Before each board meeting, members are asked to evaluate specific
articles regarding their appropriateness for inclusion in existing
cancer treatment statements. At the meeting, members discuss the
positive and negative aspects of each article or report, and make
decisions as to whether the statements should be modified based
on this information. Treatment options deemed appropriate are
included but are not usually accorded any particular weight. Pertinent
articles are listed for each option so that users can make their
own treatment decisions based on the current literature.

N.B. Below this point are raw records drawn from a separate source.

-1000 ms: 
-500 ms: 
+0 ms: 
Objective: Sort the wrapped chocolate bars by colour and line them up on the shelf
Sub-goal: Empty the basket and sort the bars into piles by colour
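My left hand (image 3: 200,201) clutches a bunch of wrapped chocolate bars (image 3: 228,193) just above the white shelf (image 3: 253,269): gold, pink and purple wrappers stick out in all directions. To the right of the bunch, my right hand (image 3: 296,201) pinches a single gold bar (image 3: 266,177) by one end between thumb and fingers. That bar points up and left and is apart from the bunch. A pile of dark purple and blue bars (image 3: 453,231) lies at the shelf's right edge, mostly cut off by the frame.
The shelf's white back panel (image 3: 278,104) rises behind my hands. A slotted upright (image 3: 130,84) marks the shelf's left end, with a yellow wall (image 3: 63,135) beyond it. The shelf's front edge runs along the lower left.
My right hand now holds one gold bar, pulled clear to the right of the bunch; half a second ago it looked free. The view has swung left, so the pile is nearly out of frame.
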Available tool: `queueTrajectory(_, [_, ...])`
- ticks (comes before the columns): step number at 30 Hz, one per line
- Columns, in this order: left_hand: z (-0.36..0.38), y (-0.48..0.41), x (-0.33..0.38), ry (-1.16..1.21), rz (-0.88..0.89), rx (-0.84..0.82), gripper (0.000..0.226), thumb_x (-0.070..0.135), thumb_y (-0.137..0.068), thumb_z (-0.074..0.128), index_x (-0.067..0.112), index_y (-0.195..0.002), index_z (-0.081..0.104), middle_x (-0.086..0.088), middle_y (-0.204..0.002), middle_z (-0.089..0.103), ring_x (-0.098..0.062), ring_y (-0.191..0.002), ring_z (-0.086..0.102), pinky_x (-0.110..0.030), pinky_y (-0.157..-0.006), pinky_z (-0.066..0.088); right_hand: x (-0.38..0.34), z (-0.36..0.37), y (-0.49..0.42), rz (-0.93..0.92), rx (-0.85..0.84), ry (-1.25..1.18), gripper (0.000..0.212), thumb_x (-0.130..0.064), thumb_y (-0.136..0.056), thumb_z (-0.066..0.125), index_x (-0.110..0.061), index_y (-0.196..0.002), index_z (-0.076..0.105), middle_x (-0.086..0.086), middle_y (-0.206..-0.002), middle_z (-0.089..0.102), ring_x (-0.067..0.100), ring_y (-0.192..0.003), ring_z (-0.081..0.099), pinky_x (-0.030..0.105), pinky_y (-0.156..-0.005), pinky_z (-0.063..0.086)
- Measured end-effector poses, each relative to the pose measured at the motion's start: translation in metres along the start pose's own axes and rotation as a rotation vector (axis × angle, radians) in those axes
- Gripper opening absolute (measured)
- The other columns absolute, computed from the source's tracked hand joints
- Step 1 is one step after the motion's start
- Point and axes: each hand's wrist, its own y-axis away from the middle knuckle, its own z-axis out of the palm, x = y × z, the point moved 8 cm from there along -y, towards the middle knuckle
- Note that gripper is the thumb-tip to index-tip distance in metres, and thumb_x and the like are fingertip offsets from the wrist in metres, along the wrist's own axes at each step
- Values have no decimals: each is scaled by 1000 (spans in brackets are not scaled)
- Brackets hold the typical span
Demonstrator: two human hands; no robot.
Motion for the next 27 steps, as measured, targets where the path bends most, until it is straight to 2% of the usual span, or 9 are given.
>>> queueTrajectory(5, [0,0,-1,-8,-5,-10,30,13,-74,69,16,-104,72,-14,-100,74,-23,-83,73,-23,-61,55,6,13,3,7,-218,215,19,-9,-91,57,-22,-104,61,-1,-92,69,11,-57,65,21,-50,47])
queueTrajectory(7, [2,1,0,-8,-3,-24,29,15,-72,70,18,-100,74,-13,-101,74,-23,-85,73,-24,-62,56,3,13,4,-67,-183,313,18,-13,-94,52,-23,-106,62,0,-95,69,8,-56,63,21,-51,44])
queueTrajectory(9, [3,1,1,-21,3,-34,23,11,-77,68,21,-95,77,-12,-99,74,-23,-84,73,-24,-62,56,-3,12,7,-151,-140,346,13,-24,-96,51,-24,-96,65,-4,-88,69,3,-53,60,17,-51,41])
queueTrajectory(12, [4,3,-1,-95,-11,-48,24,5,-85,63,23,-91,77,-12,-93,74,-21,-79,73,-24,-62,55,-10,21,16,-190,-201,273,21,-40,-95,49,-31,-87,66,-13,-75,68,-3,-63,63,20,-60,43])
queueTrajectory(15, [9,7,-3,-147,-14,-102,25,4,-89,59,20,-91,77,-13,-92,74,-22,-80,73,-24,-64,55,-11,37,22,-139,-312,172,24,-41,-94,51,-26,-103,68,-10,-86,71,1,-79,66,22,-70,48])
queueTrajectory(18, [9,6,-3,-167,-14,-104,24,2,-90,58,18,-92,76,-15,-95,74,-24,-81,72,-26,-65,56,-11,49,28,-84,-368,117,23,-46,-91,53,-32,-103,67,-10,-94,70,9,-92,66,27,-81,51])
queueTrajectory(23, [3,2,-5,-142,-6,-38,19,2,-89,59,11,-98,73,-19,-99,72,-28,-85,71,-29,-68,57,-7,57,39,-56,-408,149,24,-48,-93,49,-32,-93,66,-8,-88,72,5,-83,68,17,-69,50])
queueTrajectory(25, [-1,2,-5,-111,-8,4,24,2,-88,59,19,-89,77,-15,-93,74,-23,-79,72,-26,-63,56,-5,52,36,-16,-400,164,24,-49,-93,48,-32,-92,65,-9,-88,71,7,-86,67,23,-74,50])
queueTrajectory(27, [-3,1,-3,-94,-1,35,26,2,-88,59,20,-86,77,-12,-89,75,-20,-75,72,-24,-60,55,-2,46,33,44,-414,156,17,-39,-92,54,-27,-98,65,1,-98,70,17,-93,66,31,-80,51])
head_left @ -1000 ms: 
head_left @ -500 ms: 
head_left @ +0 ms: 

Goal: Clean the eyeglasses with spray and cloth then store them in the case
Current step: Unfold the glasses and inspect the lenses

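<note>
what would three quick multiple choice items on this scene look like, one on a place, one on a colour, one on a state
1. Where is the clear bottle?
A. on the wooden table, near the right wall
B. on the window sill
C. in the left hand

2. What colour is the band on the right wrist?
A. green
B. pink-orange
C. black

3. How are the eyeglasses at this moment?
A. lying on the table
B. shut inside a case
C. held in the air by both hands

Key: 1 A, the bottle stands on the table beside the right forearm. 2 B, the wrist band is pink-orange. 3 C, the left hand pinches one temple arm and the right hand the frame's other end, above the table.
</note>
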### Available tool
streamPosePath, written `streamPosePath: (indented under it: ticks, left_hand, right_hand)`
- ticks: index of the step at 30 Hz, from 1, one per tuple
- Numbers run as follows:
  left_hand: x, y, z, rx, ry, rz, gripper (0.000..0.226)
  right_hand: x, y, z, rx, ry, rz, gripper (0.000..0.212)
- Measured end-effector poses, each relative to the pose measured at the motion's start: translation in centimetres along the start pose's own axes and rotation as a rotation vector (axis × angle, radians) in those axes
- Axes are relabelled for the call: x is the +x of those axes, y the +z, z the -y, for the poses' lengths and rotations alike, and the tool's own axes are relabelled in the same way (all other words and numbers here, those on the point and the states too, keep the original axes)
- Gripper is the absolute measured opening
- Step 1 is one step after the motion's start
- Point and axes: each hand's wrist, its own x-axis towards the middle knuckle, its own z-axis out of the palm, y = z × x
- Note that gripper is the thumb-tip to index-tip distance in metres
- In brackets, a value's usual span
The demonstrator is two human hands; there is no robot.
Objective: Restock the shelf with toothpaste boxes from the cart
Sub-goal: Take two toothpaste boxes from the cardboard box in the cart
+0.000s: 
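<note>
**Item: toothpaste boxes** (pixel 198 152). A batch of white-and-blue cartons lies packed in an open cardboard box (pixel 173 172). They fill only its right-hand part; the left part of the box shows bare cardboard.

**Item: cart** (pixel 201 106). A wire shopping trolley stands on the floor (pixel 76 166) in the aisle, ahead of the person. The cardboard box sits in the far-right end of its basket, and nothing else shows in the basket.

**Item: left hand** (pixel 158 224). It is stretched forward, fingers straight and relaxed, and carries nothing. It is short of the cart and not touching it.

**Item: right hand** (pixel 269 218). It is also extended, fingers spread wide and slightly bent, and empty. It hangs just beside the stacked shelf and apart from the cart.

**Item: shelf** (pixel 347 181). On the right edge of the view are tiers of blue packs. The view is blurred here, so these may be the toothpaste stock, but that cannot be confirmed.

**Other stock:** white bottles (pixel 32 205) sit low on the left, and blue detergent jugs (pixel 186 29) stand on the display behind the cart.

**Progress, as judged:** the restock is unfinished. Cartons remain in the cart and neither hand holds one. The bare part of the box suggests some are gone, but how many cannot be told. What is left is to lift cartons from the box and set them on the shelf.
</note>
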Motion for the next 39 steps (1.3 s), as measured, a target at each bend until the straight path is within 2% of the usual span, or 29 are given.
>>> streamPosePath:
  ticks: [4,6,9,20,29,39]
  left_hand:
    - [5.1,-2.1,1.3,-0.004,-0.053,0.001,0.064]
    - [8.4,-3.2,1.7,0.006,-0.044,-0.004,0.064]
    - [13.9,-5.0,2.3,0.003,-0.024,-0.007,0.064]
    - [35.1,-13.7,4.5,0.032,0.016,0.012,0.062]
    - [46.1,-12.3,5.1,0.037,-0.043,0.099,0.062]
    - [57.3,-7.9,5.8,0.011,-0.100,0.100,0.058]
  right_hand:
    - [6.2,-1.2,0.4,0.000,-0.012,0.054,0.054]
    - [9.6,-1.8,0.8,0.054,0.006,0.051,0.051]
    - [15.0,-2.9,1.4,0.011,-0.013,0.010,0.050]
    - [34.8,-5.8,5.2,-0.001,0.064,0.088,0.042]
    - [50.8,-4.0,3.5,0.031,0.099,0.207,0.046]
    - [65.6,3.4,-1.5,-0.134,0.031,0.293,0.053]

Board members, concerned with the growing volume of medical knowledge
and the increased emphasis on physician accountability and cost-effective
practice, are considering ways to assist physicians in understanding
the available medical literature and in applying it when making
treatment decisions. Toward this end, the Adult Treatment Board
members are moving toward an evidence-based approach for evaluating
new information, a method already used by members of the Screening
and Prevention Board. This approach has proven to be well suited
to the controversial nature of much of the scientific data on
cancer screening and prevention. It allows the Screening and Prevention
Board members to summarize the information currently available
on a particular topic, and to indicate the strength of the available
evidence. Although the summaries are very concisely written, they
afford the user a good understanding of the particular method
of cancer screening or prevention and the strength of the data
supporting it.

The practice of developing evidence-based summaries of the existing
literature often draws attention to significant gaps in medical
evidence. Pointing out these gaps is not only important for physicians
and patients making personal decisions about screening and prevention,
but also helps to define areas that are most in need of additional
research. Each screening or prevention statement also includes
text discussing the background information from which the summaries
were derived. The formal levels of evidence used by the Screening
and Prevention Board to evaluate the strength of available information
are shown in Tables 1 and 2.

The use of an electronic medium to disseminate current information
enables the boards to revise the statements constantly as new
information becomes available. PDQ's cancer information statements
are quite dynamic. On average, 30 of the 210 statements were revised
each month over the past year. While many of these changes represent
the addition of new literature references, about 90% of the changes
were revisions of the statements themselves. About 30% of the
statements changed each month have undergone substantial revisions.
It is a mandatory requirement to all PDQ vendors that all data
carry the date of retrieval. This indicates to the user whether
the version they have is current.

Research Protocols

PDQ contains more than 1,500 summaries of clinical trials that
are open or approved for patient accrual, including protocols
for cancer treatment, supportive care, and screening and prevention.
For each trial, detailed summaries are prepared from the original
protocol document, ensuring uniformity and accuracy of the content.
PDQ protocols can be retrieved by diagnosis, treatment modality,
phase, locality, and drug name, or any combination of these

All protocols supported by the NCI are listed in PDQ. Board members
review protocols submitted by investigators who are not directly
supported by the NCI prior to their inclusion in PDQ. The criteria
for evaluating voluntary research protocol submissions are shown
in Table 3. Foreign protocols and clinical trials that are not
supported by the NCI are included after review and approval using
a process sanctioned by the PDQ Editorial Board. In addition,
there are more than 7,000 summaries of protocols that have been
completed or are no longer accepting patients.

PDQ provides a source of information on previous and ongoing clinical
cancer research whether the results are positive or negative.
For physicians, the ability to easily retrieve these data is essential
to responsibly planning the use of cancer treatment resources.